Closer to home, one facet of the war was being waged just off the U.S. East Coast. Once at war, we literally had to build thousands of ships, including battleships, destroyers, aircraft carriers, freighters, tankers, and troop transports. Steel for the ships produced at the nearby huge Philadelphia shipyard came from Bethlehem Steel’s Sparrows Point Plant near Baltimore. The steel was shipped down the Chesapeake Bay and the Potomac River, into the Atlantic Ocean, up the East Coast into the Delaware Bay, and up the Delaware River to Philadelphia. Unfortunately the United States had little capacity to deal with the German U-boats. Plying the waters off the U.S. coast, they picked off the U.S. ships one by one as they moved between Baltimore and Philadelphia. Although it was not public knowledge at the time, eighty-six U.S. ships were sunk off the East Coast during 1942, many of them along that stretch of coast between the mouths of the Potomac and Delaware rivers.

The response to these attacks was to avoid going out to the ocean by using the inland canal that connects the upper Chesapeake Bay to the lower Delaware River. Some twenty miles in length, the eastern end of the C & D Canal was only fifteen miles up the river from our farm as the crow flies. Eventually, the U.S. Navy began to thin the ranks of U-boats with much more effective weapons technologies, including destroyers, radar, and depth charges. In 1943, the number of U.S. ships lost off the East Coast dropped to eight.

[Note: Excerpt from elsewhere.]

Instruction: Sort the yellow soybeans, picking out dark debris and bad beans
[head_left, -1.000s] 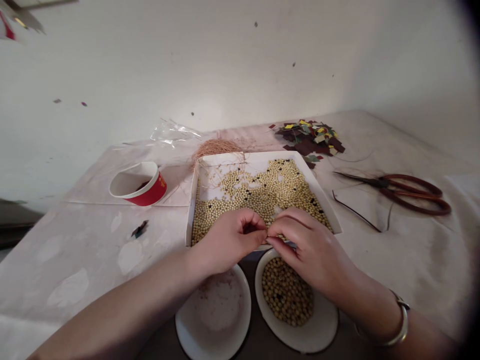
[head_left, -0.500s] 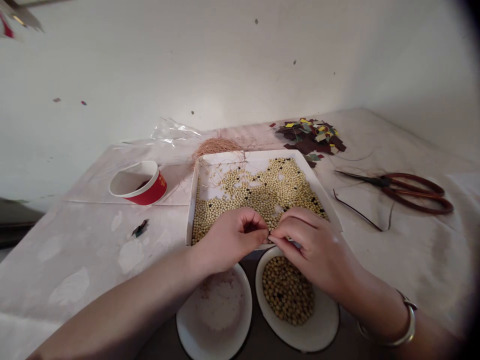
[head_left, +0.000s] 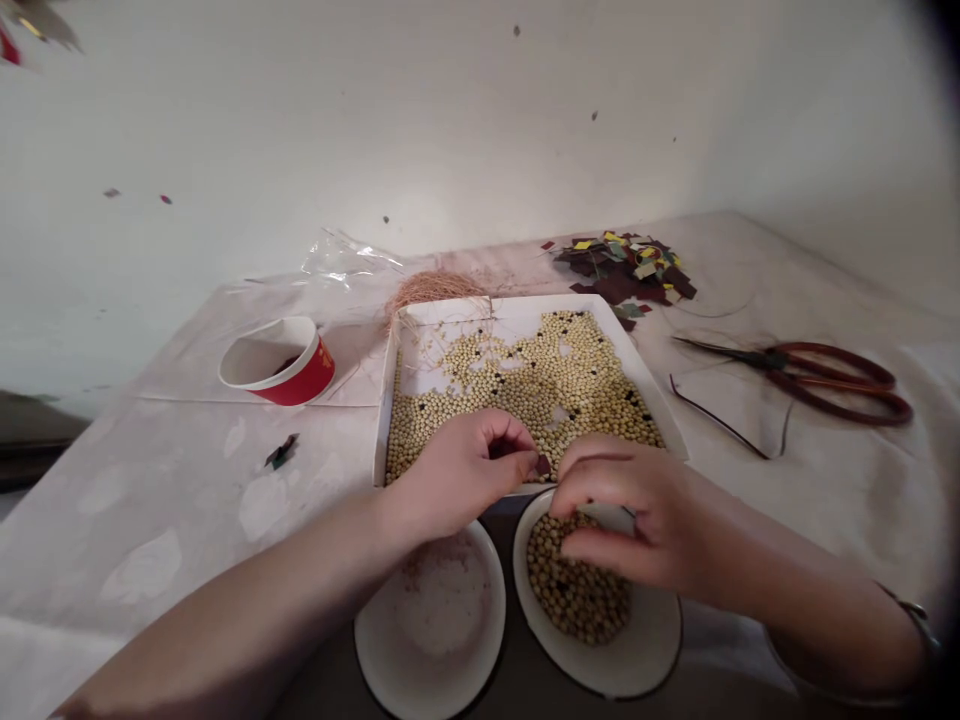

After nearly two years of the ebb and flow of battle between Allied and Axis forces in North Africa, the Germans and the Italians, who were running out of supplies, were decisively defeated in May 1943. Some 275,000 troops were surrendered to the Allies. Hitler, occupied with mounting problems on the eastern front with Russia, was forced to pull back from North Africa. It was an early turning point in the war.

By this time the air raids on Germany by fleets of U.S. and British bombers, escorted by fighter planes, were rapidly increasing. Then one day the bold headline in the Philadelphia Inquirer said 1,000 Allied planes had crossed the English Channel the previous night. We knew then that the tide was starting to turn.

In early 1944, Pop learned of a forty-acre farm for sale in the western end of Stow Creek Township, roughly four miles from where we were living. The owner was asking $2,500.  For Pop, the early war period had been years of both good harvests and good prices. He had saved enough money to pay cash for this smaller farm. Mom, however, enjoyed the Dixon farm neighborhood and friends there, and she was reluctant to move. It was one of the few times she demurred when Pop made a decision. The bottom line was we’d have not only a farm but also a home of our own. The soils, though not as uniformly fertile as those on the Dixon farm, were nonetheless quite productive.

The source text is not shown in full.